Mon regard ne pouvait s’empêcher de se poser sur leur sexe démesuré, tout comme ma main ne pouvait s’empêcher de me branler de toute mes forces.
Leur virilité, leur force, leur beauté, était sans conteste. Je les voulaient toutes, sans aucune exception. J'imaginais leur goût sur ma langue, le goût de leur sexualité chaude, de leur sueur, de leur pré-sperme. Même leur gémissement et leurs râles étaient si profond et si… mâle, qu’il aurait put rendre salope, mais l’homme le moins gay au monde.
Tout mon corps ne voulait qu’eux…

J’avais déjà vu par le passé des images de sexes gonflés immense et ça ne m’avait jamais allumé… mais ceux là étaient spécial. Ils étaient parfait. je me sentais de plus en plus pute, de plus en plus chienne, et ça ne me dérangeait absolument plus… Les frissons montèrent dans tout mon corps, j’étais électrisé alors que je me masturba plus vite.

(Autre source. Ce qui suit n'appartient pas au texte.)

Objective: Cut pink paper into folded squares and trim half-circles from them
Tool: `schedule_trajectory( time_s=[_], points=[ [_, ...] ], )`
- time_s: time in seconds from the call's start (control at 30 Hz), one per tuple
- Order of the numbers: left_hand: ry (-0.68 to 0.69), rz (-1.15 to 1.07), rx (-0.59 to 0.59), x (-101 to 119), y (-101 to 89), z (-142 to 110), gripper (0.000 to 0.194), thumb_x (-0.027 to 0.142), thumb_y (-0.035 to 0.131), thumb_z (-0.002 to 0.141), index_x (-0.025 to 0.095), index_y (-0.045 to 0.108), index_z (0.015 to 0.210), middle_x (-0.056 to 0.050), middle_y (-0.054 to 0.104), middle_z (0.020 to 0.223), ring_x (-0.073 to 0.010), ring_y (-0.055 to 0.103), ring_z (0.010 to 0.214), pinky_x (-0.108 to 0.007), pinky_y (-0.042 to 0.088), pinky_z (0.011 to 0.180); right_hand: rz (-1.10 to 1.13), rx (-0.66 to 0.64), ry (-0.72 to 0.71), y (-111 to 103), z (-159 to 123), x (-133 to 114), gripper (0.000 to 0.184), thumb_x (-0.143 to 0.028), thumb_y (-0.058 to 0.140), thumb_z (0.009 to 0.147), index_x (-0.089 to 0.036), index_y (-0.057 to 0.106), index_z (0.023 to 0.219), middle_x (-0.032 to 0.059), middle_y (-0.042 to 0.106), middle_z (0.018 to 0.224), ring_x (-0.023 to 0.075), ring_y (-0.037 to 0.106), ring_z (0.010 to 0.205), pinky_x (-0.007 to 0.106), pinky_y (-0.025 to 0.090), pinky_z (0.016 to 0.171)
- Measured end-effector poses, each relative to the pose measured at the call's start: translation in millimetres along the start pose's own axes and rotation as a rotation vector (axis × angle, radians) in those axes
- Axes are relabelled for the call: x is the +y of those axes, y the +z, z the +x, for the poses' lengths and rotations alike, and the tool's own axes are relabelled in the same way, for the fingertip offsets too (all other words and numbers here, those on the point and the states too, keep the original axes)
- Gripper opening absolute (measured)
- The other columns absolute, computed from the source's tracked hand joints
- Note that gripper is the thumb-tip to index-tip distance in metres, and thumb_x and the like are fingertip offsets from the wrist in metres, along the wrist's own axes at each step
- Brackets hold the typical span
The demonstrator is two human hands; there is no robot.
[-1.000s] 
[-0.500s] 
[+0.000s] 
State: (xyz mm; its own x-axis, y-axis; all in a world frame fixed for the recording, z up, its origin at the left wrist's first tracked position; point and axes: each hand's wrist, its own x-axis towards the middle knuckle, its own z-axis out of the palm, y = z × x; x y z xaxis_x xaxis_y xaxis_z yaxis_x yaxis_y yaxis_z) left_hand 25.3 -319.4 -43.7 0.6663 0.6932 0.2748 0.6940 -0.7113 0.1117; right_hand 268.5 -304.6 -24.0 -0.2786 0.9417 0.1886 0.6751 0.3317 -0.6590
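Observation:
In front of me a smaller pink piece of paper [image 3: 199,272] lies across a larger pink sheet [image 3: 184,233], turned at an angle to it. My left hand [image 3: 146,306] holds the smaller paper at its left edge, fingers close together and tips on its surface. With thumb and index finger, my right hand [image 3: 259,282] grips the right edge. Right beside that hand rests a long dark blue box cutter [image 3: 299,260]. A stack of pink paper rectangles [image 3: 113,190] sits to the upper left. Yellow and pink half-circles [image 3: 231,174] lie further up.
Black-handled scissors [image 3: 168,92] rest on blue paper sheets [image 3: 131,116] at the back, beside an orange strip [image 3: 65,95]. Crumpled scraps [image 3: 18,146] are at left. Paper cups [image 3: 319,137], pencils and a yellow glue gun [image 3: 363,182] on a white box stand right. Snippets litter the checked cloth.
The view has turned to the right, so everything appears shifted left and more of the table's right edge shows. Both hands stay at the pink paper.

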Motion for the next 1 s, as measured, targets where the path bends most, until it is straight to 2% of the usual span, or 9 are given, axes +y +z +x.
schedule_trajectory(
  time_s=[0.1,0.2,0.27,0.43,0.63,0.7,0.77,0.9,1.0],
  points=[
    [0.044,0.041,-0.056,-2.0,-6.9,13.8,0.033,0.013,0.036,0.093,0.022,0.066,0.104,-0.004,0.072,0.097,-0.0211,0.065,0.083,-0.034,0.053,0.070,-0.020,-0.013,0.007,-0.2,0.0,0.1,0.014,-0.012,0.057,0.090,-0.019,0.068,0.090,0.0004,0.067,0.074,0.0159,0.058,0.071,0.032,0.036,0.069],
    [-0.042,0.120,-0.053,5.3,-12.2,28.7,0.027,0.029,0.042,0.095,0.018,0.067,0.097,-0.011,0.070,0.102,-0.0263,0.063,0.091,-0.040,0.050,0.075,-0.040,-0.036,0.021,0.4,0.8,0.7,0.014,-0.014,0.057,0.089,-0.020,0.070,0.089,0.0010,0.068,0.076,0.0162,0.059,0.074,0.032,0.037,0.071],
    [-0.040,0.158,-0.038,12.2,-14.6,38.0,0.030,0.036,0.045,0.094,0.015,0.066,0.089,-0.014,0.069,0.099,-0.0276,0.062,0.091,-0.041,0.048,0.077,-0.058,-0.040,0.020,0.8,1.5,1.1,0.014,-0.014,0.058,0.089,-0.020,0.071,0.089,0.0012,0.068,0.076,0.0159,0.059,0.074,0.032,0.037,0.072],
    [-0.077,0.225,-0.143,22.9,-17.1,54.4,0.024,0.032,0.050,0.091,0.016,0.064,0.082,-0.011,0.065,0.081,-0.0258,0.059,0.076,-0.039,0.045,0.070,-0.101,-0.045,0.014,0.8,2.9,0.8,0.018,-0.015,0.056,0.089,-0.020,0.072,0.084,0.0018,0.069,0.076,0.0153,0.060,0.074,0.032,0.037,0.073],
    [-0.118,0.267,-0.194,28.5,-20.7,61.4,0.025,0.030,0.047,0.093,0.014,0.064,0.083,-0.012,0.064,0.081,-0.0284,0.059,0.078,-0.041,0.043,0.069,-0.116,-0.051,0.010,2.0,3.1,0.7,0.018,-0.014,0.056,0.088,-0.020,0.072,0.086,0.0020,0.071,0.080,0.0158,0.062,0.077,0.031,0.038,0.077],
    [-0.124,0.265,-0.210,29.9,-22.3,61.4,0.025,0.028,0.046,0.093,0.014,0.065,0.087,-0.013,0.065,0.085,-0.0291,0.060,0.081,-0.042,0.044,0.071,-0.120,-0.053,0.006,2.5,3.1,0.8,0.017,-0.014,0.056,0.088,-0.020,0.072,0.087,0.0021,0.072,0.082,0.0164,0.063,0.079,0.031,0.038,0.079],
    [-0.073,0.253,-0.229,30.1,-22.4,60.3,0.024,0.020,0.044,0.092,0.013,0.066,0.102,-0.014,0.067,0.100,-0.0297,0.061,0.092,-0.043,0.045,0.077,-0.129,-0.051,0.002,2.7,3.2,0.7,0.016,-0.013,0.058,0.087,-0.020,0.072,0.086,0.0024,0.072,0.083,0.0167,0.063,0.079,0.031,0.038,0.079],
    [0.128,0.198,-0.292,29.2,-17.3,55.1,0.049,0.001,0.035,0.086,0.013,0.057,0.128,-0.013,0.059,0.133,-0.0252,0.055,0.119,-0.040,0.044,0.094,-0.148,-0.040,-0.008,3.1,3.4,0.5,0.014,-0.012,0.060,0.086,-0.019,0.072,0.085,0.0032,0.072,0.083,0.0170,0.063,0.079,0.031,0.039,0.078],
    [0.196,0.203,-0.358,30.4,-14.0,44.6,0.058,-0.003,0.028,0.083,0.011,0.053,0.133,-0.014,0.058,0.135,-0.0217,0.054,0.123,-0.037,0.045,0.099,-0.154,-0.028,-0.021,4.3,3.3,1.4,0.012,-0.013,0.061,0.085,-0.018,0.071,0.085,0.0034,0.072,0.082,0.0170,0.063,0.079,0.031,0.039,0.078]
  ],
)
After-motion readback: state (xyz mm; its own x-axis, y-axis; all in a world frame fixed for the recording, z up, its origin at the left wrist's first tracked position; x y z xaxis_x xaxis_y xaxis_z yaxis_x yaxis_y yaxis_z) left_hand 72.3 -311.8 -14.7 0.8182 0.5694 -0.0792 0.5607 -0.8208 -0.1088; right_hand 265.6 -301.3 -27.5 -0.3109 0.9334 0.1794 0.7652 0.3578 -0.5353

Sans jamais fermer les yeux ou dévier le regard, je jouis dans un grand cri que je fus incapable de retenir. Je jouis un jet, puis deux, puis trois, le corps halletant. Mon corps était en feu alors que mes giclées de foutre remplissait de plus en plus mon pantalon. Je me rendis compte que j’étais incapable d’arrêter de jouir. Sa coulait sur mes jambes, mes vêtements étaient imbibé et débordait, mais ça n’arrêtait pas pour autant. Ma voix sortait toute seule. Normalement, j’aurais eut peur de voir mon orgasme aussi abondant, mais toute mon esprit n’était concentré que sur ses monstres de bite tendu devant mes yeux.

Le bouquet final arriva. Un par un, les jeunes hommes cris jouirent sur l’arbre, lui offrant de grosses décharges de sperme copieux et des cris de jouissance que le meilleur acteur porno du monde ne saurait imité tant c’était le plus beau son jamais entendu de ma vie. Je tomba au sol, toujours les yeux rivés sur les alphas. je me contorsionna de plaisir pur, tombant en transe. Mon corps convulsa devant cette image, je n’avais plus aucun contrôle. Je salivais sans m’en rendre compte et jouis deux fois plus qu’avant. Ma voix était celle d’un autre, complètement déformée. Je crois que la foudre s’abattit sur l’arbre et les jeunes hommes, mais je n’en suis pas certain.
En tout cas, c’est la dernière chose que je me souviens avant que je ne perdre connaissance, un sourire bien pervers aux lèvres, la langue sortie et le corps posé dans une mare de mon propre sperme.